▶ **ASSIGNED TASK**
Check every line below for the word "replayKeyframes" and copy the ones that have it.

▶ **LISTED ENTRIES**
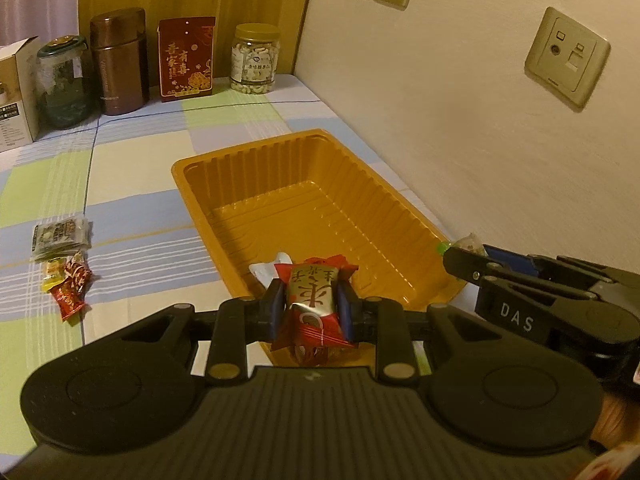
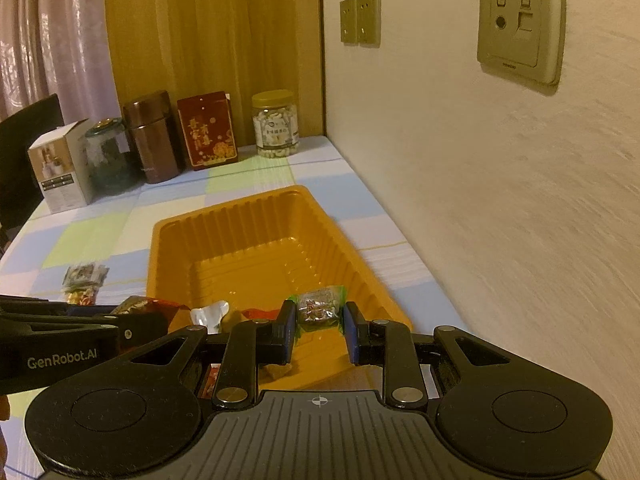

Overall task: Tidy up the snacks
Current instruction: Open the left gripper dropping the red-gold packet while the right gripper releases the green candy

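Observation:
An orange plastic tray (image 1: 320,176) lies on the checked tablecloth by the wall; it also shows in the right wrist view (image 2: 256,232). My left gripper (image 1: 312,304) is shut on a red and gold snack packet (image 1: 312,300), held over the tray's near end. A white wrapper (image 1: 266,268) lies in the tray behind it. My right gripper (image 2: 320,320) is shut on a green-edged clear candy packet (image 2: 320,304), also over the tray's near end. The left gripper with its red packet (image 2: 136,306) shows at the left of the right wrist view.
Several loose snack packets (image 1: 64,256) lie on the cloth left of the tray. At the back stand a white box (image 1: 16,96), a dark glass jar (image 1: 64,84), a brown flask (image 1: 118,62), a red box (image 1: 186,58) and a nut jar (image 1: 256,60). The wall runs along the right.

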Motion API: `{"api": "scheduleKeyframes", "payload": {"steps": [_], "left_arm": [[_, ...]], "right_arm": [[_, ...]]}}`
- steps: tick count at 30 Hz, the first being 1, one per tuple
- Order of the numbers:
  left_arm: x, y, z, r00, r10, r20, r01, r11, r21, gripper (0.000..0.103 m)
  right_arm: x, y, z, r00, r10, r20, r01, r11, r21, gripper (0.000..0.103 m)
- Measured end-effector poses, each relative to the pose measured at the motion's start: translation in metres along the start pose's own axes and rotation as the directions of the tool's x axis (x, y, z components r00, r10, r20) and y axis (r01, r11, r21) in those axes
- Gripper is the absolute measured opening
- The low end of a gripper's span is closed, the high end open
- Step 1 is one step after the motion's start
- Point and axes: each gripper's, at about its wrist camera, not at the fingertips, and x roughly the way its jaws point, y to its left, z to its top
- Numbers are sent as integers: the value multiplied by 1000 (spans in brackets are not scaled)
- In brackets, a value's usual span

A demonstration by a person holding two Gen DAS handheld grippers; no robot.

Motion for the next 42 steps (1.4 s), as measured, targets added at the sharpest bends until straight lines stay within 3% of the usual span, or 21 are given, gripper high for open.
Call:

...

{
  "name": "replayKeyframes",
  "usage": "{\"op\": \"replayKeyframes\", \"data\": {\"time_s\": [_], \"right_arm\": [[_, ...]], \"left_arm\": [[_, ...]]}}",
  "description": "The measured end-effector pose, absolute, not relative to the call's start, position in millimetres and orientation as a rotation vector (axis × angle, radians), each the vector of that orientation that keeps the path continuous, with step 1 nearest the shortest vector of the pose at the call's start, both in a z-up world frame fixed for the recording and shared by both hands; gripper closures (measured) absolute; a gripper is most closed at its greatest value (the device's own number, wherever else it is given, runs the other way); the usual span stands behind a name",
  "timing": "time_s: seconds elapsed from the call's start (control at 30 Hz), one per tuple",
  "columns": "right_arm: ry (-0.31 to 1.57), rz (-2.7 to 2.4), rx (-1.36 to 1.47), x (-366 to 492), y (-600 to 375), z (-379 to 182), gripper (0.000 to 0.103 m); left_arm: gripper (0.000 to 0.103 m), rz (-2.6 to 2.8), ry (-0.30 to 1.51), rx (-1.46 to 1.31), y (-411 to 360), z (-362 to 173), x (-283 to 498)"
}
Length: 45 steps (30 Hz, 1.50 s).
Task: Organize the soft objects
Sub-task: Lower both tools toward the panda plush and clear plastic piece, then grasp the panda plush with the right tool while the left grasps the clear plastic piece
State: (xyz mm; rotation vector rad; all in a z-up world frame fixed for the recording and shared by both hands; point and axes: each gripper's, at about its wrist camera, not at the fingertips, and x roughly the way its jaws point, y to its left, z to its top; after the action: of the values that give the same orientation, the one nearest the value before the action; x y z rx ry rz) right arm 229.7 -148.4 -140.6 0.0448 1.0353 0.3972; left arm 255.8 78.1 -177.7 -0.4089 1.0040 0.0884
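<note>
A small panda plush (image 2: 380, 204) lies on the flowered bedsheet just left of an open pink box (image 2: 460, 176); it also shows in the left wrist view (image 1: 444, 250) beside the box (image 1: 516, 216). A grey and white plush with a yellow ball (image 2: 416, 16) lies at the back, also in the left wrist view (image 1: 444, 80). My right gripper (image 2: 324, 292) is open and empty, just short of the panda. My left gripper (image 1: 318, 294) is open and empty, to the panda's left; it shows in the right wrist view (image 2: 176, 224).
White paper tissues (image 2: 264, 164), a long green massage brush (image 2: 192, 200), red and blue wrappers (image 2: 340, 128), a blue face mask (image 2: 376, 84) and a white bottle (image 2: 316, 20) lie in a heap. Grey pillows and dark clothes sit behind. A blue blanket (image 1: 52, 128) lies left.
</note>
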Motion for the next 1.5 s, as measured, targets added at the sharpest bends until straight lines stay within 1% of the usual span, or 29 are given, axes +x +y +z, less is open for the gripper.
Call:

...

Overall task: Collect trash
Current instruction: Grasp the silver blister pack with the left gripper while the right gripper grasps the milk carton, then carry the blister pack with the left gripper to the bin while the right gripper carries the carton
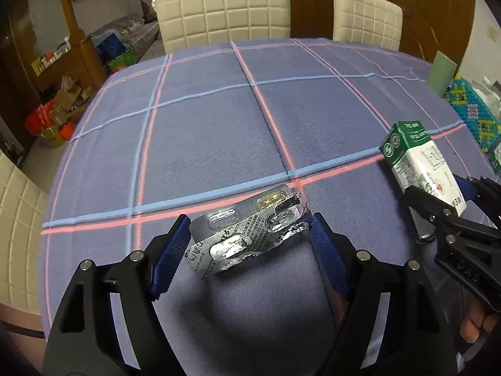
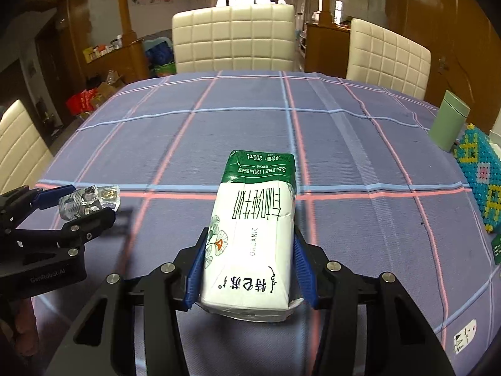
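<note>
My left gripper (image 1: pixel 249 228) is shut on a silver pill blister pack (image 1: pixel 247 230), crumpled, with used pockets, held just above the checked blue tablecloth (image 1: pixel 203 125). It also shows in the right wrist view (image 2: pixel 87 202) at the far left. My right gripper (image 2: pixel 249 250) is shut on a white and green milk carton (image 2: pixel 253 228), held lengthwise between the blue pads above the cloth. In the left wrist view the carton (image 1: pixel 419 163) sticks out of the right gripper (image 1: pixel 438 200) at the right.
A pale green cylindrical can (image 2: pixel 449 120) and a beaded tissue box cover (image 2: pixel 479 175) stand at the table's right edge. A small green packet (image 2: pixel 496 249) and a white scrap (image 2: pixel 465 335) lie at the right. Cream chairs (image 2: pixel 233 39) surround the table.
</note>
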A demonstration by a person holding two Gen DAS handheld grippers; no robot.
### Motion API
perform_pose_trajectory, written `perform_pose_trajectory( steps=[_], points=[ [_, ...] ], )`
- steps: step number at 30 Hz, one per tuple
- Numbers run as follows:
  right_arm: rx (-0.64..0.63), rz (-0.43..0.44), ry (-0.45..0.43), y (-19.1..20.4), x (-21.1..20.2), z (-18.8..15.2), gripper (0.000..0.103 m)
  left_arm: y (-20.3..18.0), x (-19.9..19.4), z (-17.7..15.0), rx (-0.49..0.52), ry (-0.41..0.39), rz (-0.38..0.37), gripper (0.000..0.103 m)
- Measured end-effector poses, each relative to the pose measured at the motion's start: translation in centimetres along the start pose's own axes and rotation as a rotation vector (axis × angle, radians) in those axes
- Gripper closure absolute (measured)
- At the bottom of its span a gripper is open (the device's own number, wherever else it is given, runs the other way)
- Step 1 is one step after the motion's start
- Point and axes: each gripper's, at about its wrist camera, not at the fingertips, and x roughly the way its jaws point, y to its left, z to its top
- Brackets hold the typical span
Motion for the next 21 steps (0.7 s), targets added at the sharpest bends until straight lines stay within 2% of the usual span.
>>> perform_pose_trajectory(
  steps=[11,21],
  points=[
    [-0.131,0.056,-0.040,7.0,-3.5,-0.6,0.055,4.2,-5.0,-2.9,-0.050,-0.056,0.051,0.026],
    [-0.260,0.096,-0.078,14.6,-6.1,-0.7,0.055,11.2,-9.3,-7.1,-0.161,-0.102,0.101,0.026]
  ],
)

▶ **TASK RESPONSE**
  "name": "replayKeyframes",
  "usage": "{\"op\": \"replayKeyframes\", \"data\": {\"time_s\": [_], \"right_arm\": [[_, ...]], \"left_arm\": [[_, ...]]}}",

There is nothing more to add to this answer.